Walking Toward Higher Productivity
By JAMES K. TODD, Human Resources Director, Hanson Mold
For most manufacturers, healthcare costs rank second behind salaries as the biggest expense of doing business. Over 60 percent of Americans are overweight or obese (or worse), leading to a doubling of the prevalence of diabetes in the last quarter century.
Company bottom lines are hit with crippling sick leave costs, as well as, the costly delays caused by tardiness and absenteeism. Every manufacturer knows that to keep the trains running on time — our employees need to show up and get the job done. But for us, we knew we needed to help our employees along — one step at a time. Here's how we created and implemented a corporate walking program that helped moved the entire company forward.
We began by establishing a company wellness committee that includes nine volunteers from the ranks of hourly and salaried workforce. It got started in January 2011, just prior to our biometric health screenings and online health risk assessments. It is their motivation and enthusiasm that fuels the high acceptance rate by our teammates. We wanted each participant to feel like they could participate without undue pressure.
To make it social, it needed peer support with a sense of purpose. After all, the greater the participation at your company, the greater the program strength.
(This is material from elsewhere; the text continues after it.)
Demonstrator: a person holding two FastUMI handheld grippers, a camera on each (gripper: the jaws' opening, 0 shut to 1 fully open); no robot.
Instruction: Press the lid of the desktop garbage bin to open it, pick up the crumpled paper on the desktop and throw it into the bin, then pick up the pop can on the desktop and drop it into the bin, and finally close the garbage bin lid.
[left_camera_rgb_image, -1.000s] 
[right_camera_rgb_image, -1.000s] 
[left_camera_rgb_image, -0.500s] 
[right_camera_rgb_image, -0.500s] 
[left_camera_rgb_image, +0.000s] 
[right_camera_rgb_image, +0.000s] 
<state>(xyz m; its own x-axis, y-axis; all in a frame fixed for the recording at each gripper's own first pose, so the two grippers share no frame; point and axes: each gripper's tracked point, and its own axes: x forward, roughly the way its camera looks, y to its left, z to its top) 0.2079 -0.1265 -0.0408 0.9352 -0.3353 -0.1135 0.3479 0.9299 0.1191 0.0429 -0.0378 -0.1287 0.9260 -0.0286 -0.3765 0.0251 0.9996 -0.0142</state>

Additionally, to keep with our corporate culture, which is the importance of employee families — we opened up the program (and its rewards) to spouses as well.
We instituted a corporate wellness program because of the facts: 89 percent of employers cite health and productivity programs as core to their organizational health strategy, and companies with effective health and productivity programs achieve significantly better business outcomes (2011 TowersWatson Staying@Work surgey).
We chose walking because it is a natural exercise that everyone can participate in at any speed or pace they want. Most importantly, it doesn't require an investment in equipment, hiring instructors or renting space.
Walkingspree is the vendor we chose to manage our program because they service both large corporations as well as small businesses. Their program model using high-tech uploadable pedometers are nearly flawless, and they have a wellness portal that provides brand recognition for the company.
Most importantly, they offer a wellness program that is flexible and customizable to fit individual company needs. It’s all based on steps, or in other words, walking. It is a moderate form of activity, so everyone can participate. The goal is to accomplish a certain number of steps daily and then, to increase that daily number of steps. And, as a corporate program, the variations are almost endless.
Everyone has fun creating their own unique screen names, setting up teams or clubs, inviting buddies and creating virtual walks. Right now, we have 10 teams with eight walkers on each team participating in a challenge virtually walking around Lake Michigan. That’s 1,237 miles! We’re also starting a Walkingspree company challenge in which our company will be racing against other companies on the map on a virtual walk Mayan Adventure.
We combine Walkingspree with annual online health risk assessments, on-site health screens and monthly Living Right mailings to our teammates. We consider it a win-win program that continues to create a lot of buzz in the workplace and promotes activity-based fun.
When all is said and done — having healthy employees is essential for every manufacturer. Whether your goal is to reduce healthcare costs, curb absenteeism, increase productivity, boost morale or a combination of all — providing wellness/walking as a voluntary but positive benefit is the only way to grow.
Five Tips for Success on Employee Wellness/Walking Programs
- Establish a company wellness committee among your senior execs. It is important to have their buy-in, so employees company-wide know this is worth participation, and they will get supervisor support.
- Find the right engagement tools for your company culture, environment, geography and workforce demographics. If you have employees with young families — find ways to include them in the program. If you have a Gen Y workforce — make sure you incorporate social media. If you have lots of seniors — make sure the goals are practical for them, while being challenging for others.
- Short- and long-term goals. Keep it interesting, exciting and purposeful. Set goals with incentives that are manageable. Structure challenges with short-term goals that act as breadcrumbs to reach the challenge’s long-term goal.
- Match the reward to the walk. No one wants to walk a marathon for a $10 gift card. Behavioral economic research shows that the attraction of the chance of winning a big prize, like a dream vacation, effectively motivates employees. For example: All participants who walk one million steps in six months earn a raffle ticket for the grand prize.
- Share success with all. Recognize winners, achievers and goal-milestones as they happen. Include their names and quotes in your company newsletter and company social media. Also consider separate walking-program communication to emphasize it as an important part of the company culture. Be creative in sharing success, like posting a leader board in public areas.